For some time, it has been an adage of business management that "80% of sales come from 20% of clients" – something I was taught in the early days of running my audio post-production facility, The Audio Suite, by my business coach David Holland. (A 20-year relationship so far, I note, which makes me wonder if by some abstract correlation to the Pareto principle, it means I’ll be working with him until I’m 80…)

In the 1980s, video rental stores found that 80% of their income came from 20% of the titles they stocked (Kleinfield, N. R. (1988), A Tight Squeeze at Video Stores, in The New York Times, 01-05-1988) and Microsoft have come to espouse two important ‘truths’: 20% of computer code has 80% of the errors, and, 80% of software code can be written in 20% of the allocated time (Pressman, R. S. (2010), Software Engineering: A Practitioner's Approach (7th ed.), Boston, Mass: McGraw-Hill)
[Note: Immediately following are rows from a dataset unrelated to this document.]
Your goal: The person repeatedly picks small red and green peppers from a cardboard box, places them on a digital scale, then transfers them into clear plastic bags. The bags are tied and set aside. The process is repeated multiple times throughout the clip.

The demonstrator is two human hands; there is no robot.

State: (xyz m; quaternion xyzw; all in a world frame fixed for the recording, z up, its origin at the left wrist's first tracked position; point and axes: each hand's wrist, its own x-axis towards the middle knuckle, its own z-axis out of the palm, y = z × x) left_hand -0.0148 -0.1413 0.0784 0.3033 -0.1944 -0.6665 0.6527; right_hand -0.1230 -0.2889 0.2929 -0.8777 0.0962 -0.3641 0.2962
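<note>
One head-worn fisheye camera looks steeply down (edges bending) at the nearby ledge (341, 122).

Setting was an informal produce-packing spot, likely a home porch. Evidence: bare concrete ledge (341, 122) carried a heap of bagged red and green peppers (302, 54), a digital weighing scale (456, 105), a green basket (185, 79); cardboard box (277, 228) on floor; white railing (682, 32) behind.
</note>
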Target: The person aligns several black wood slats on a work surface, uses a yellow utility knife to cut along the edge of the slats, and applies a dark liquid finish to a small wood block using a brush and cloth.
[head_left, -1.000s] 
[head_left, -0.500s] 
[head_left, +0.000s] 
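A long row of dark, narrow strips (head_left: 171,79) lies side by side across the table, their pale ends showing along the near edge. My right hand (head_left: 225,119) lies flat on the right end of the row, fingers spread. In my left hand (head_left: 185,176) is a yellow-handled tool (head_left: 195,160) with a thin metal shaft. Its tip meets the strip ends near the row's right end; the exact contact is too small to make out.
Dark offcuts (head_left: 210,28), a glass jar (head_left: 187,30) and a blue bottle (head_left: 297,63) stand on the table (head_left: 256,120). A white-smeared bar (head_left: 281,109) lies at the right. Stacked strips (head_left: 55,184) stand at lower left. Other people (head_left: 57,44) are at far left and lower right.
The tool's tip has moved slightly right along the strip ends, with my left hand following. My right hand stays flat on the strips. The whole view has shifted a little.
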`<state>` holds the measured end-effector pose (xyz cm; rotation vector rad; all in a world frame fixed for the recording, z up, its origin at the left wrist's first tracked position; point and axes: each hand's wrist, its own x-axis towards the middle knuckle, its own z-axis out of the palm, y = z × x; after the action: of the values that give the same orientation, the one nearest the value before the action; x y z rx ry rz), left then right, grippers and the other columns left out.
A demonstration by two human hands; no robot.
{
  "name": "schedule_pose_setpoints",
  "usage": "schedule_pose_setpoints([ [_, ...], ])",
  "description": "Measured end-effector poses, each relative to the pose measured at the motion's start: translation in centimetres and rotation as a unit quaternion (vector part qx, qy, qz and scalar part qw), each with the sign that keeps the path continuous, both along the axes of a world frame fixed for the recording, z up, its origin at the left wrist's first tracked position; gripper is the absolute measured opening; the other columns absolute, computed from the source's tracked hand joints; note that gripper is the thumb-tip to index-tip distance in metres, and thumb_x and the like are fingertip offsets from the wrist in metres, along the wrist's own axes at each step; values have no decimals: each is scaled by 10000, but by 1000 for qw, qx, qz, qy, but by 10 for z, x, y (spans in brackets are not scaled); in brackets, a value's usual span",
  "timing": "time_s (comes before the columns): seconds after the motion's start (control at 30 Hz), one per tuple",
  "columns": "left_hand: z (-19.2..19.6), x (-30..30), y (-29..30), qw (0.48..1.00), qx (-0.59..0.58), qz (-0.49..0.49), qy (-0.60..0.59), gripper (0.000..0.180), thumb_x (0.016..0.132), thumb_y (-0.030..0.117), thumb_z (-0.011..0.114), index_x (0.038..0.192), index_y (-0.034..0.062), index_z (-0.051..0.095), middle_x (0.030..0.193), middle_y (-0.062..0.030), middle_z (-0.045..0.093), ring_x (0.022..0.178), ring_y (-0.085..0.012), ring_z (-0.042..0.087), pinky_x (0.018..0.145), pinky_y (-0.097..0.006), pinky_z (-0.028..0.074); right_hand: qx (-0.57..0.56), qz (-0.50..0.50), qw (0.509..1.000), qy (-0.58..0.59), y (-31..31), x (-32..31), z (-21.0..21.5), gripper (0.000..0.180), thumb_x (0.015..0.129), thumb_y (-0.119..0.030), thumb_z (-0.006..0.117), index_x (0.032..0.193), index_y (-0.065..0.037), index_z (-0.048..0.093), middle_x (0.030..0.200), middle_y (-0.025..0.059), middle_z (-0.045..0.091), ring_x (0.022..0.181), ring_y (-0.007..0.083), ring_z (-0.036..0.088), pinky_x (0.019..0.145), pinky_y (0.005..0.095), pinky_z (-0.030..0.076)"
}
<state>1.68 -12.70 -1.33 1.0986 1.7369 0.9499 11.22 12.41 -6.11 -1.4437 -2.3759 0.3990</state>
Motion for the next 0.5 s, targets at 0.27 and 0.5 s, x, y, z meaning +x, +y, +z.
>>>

However, there is a recent demonstration of the Pareto principle that as an audio professional who has just chalked up 40 years and reached 1,000 IMDb credits in film and television, I am shocked to the core by. In fact, I’ll go further, and say that I have a deep, burning shame from learning of it.

80% of viewers ‘listen’ through subtitles

In his deeply disturbing and very well-researched article, published here on Production Expert, TV Subtitle Usage Up To 80% - What Is Going Wrong with Dialogue Mixes? friend and respected fellow audio professional Mike Thornton shared some startling results. Although many of us working in audio on the production line of television drama were surprised, most of us would describe it as the inevitable outcome of the ignorance, apathy and greed of the television production industry today - in its attitude towards sound in general, and in its attitude towards dialogue intelligibility in particular.

The recent research quoted in Mike’s article shows that in some age groups, 80% of the television drama audience routinely reaches for the remote control to turn on the subtitles - and not because they are of ‘a certain mature age’, nor because they have an existing hearing problem; instead, it's simply because they cannot hear drama dialogue clearly enough and are now in the habit of switching on the captions. (Another Pareto alignment is that 80% of the issue is because background music drowns out the actor’s dialogue.)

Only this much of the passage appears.